Force est de reconnaître tout de même que la montagne pourrait bien accoucher d’une toute petite souris. Des documents en possession de RimSport.net démontrent aisément la nationalité mauritanienne des parents de Cheikh El Wely ,en l’occurrence les copies des cartes d’identité et le passeport de son père, Monsieur El Wely Mouloud Cheikh El Wely et de sa mère, Madame Fatimetou Aheimed Mattallah, qui ne saurait se prévaloir pour le moment d’une autre nationalité que celle de ses géniteurs. Ces documents( exclusivité RimSport.net) mettent à nu la thèse créditant de la nationalité saharaouie de Cheikh Elwely en dépit du surnom qui lui est « accolé » dans la capitale économique. Celui-ci est du au fait de ses fréquents séjours au Sahara. Il ne faut pas perdre de vue que la proximité frontalière favorise une solidarité agissante et un brassage culturel. Mais aussi des liens féconds entre les populations de part et d’autre des zones frontalières.

Cependant, la situation dans laquelle se trouve Cheikh ElWely est similaire à celle d’une vingtaine de joueurs, tous mauritaniens convoqués à différents stages des équipes nationales toutes catégories confondues mais ne pouvant effectuer les déplacements à l’étranger, en raison des blocages ou des lenteurs au sein de l’ANRPTS.

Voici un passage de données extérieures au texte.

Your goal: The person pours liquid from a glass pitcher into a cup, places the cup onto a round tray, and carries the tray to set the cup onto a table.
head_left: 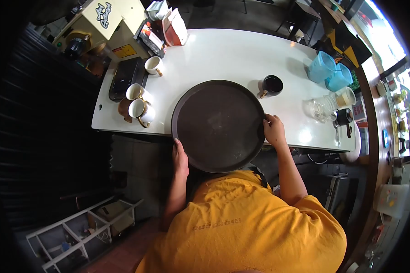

L’enrôlement biométrique (salutaire et bénéfique à bien des égards) qui dépendait jusqu’à la semaine dernière des humeurs de l’ADG de l’ANRPTS a occasionné au fil des ans des drames à l’échelle nationale. Des situations des plus invraisemblables sont enregistrées quotidiennement au sein des centres d’accueil. Des parents enrôlés et des fils refusés, des frères enrôlées et leurs sœurs rejetés, des maris enrôlés et des épouses rejetées, malgré la présentation des documents demandés et certifiés.

Quoi qu’il en soit, malgré le battage médiatique, la montagne pourrait bien accoucher d’une toute petite souris.